DATA BELOW below:

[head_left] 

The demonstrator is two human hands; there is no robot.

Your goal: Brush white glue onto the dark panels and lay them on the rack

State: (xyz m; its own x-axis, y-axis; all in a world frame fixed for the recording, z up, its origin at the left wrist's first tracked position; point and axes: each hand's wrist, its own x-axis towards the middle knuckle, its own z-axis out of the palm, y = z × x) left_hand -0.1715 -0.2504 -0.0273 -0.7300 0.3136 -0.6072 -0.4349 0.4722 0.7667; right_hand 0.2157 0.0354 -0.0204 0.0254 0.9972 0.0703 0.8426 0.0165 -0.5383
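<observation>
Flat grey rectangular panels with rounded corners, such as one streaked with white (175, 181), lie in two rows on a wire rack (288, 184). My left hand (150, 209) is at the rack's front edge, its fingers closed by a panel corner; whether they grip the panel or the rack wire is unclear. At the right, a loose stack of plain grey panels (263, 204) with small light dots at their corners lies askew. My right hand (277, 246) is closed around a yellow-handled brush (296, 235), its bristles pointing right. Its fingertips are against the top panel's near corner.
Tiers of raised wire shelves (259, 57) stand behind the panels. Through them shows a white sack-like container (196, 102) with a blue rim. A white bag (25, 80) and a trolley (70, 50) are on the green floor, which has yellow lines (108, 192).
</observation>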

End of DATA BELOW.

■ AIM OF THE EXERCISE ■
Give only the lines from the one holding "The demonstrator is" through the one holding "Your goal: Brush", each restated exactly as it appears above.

■ WRITTEN SOLUTION ■
The demonstrator is two human hands; there is no robot.

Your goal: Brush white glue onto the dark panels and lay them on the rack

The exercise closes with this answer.